Notably, the Guardian reported “The embassy was particularly critical of Australian media’s reporting of cables that showed the US government was closely watching the rise of the then deputy prime minister, Julia Gillard.” That is a reference to revelations, contained in US diplomatic cables, that Gillard’s ascension to the prime ministership, in a coup in June 2010, had been orchestrated by a handful of Labor and union apparatchiks who functioned as “protected sources” of the US embassy.
Gillard’s predecessor Kevin Rudd was ousted amid concerns that his calls for the US to reach a modus vivendi with China cut across the advanced plans for a massive American confrontation with Beijing.
More than a decade on, the US war drive, aimed at asserting American global hegemony, is far advanced. Australia is a full participant, with its transformation into a staging post for offensive US operations proceeding under the current Labor government. While deepening the American alliance, it has in practice rejected calls to defend Assange as a persecuted Australian citizen and journalist.
The US war drive against China is emerging as a major flashpoint in an unfolding global conflict. That includes the US-NATO proxy war against Russia in Ukraine, and the imperialist backed Israeli genocide in Gaza, which is part of moves towards a region-wide US-led conflagration focused against Iran.
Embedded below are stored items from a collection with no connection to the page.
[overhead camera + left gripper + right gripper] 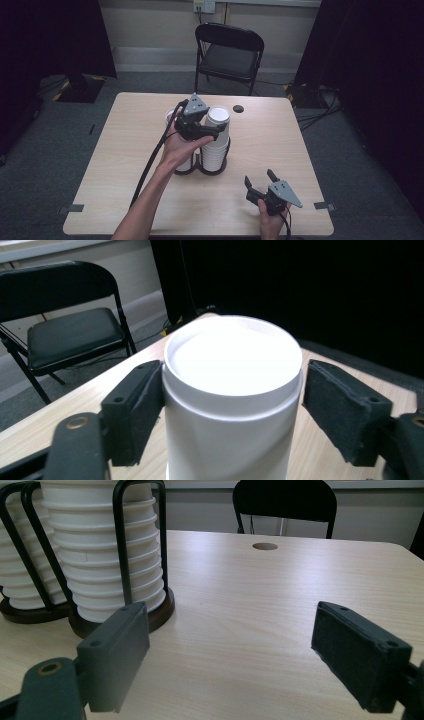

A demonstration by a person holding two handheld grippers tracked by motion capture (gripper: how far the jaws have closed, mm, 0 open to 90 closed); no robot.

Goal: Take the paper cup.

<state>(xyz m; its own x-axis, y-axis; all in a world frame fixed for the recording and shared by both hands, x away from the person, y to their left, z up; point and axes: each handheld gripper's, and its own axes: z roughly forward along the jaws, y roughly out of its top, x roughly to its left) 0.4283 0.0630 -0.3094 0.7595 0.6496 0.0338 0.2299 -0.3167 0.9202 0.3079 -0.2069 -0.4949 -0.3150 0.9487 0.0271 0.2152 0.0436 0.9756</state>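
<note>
My left gripper [232, 405], jaws apart, straddles top cup [232, 390] of the stack; left pad touching, right w/ gap. Right gripper [250, 655] open over bare table [280, 595], cup rack [120, 545] ahead-left.

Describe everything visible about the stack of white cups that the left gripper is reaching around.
The tall stack of white paper-looking cups stands upright, mouth up, in a black wire holder with a round dark base, mid-table. Rolled rims form even ridges down its side. The top cup is empty and smooth. The left gripper brackets it with open jaws, the left pad close to or touching the rim, the right one apart. A second stack stands beside it.
</note>
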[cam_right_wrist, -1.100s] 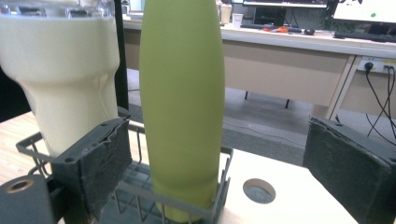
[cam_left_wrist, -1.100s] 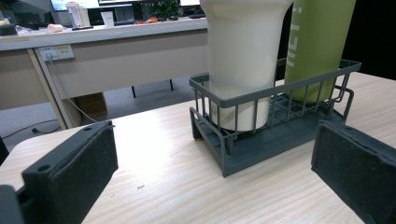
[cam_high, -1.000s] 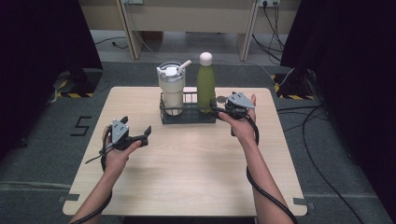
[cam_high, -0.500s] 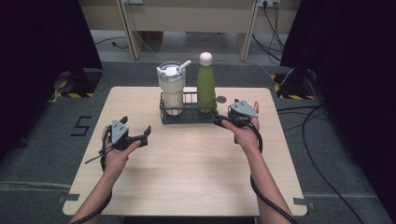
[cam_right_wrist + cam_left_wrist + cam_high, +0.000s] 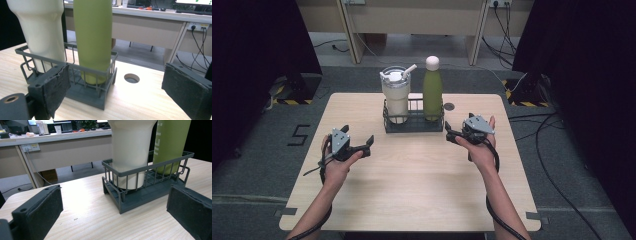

Amid this eruption of imperialist militarism, stemming from a breakdown of the capitalist system, Assange’s fate is more dependent than ever on the development of the mobilisation of the working class. The very governments persecuting him for exposing their past war crimes are engaged in new and even greater conspiracies.
At the same time, there is mass opposition among workers and young people, which must be developed into an international anti-war movement that fights for the freedom of those such as Assange who have exposed militarism and war.